__EXERCISE OBJECTIVE__: Copy the data below exactly, but not the pictures it contains.

__DATA BLOCK__:
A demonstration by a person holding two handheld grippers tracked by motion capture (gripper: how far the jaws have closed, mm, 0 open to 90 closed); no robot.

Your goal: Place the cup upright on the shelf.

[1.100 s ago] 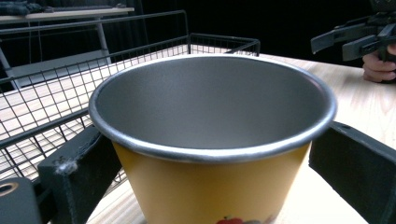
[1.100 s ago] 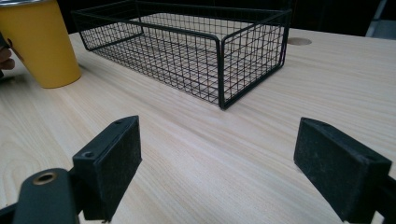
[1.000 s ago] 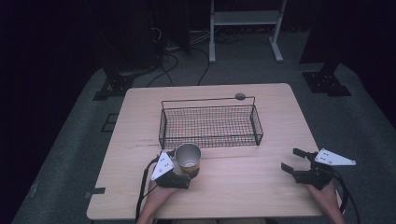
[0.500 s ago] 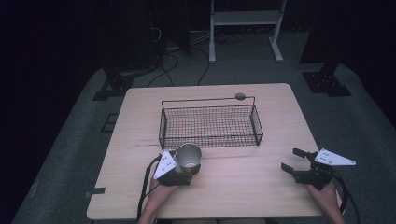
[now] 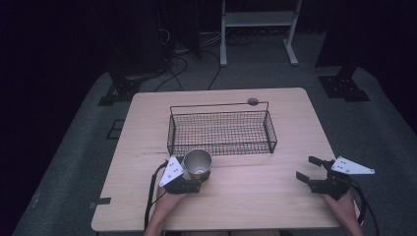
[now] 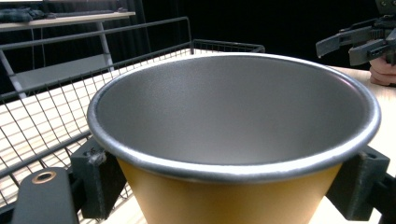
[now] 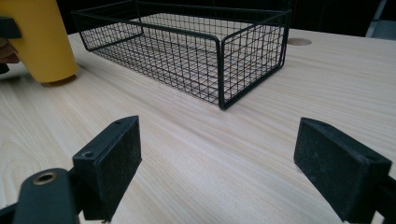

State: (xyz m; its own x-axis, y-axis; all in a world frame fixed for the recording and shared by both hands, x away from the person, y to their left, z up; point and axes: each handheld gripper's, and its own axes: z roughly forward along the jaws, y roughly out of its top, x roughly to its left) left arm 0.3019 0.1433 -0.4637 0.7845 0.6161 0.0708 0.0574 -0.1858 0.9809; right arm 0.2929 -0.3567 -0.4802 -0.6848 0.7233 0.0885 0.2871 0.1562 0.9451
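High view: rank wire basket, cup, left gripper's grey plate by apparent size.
1. wire basket, clearly the largest.
2. cup, held in the left gripper.
3. grey plate, a bit smaller than the cup; close call, since the tilted plate looks foreshortened.

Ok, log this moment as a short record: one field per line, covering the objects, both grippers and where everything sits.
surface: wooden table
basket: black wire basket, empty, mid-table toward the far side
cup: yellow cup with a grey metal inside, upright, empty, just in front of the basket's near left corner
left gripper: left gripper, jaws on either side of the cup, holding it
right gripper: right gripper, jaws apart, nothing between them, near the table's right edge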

__RESPONSE TO THE EXERCISE__:
A demonstration by a person holding two handheld grippers tracked by motion capture (gripper: how far the jaws have closed, mm, 0 open to 90 closed); no robot.

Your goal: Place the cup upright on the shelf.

[1.100 s ago] 
[1.100 s ago] 
[1.000 s ago] 
[0.500 s ago] 
[now] 
[now] 
[now] 

State: (xyz m; its own x-axis, y-axis; all in a world frame fixed for the recording and shared by both hands, x away from the person, y to their left, z up; point and axes: each handheld gripper's, and its own axes: z roughly forward along the jaws, y roughly out of its top, x roughly to its left) left arm 0.3019 0.1433 -0.4637 0.7845 0.6161 0.0708 0.0574 -0.1858 0.9809; right arm 0.2929 -0.3567 -0.4802 -0.6848 0.7233 0.0885 0.2871 0.1562 0.9451
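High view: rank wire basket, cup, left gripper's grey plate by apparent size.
1. wire basket, clearly the largest.
2. cup, held in the left gripper.
3. grey plate, a bit smaller than the cup; close call, since the tilted plate looks foreshortened.

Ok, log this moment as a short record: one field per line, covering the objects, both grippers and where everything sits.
surface: wooden table
basket: black wire basket, empty, mid-table toward the far side
cup: yellow cup with a grey metal inside, upright, empty, just in front of the basket's near left corner
left gripper: left gripper, jaws on either side of the cup, holding it
right gripper: right gripper, jaws apart, nothing between them, near the table's right edge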

This answer is complete as written.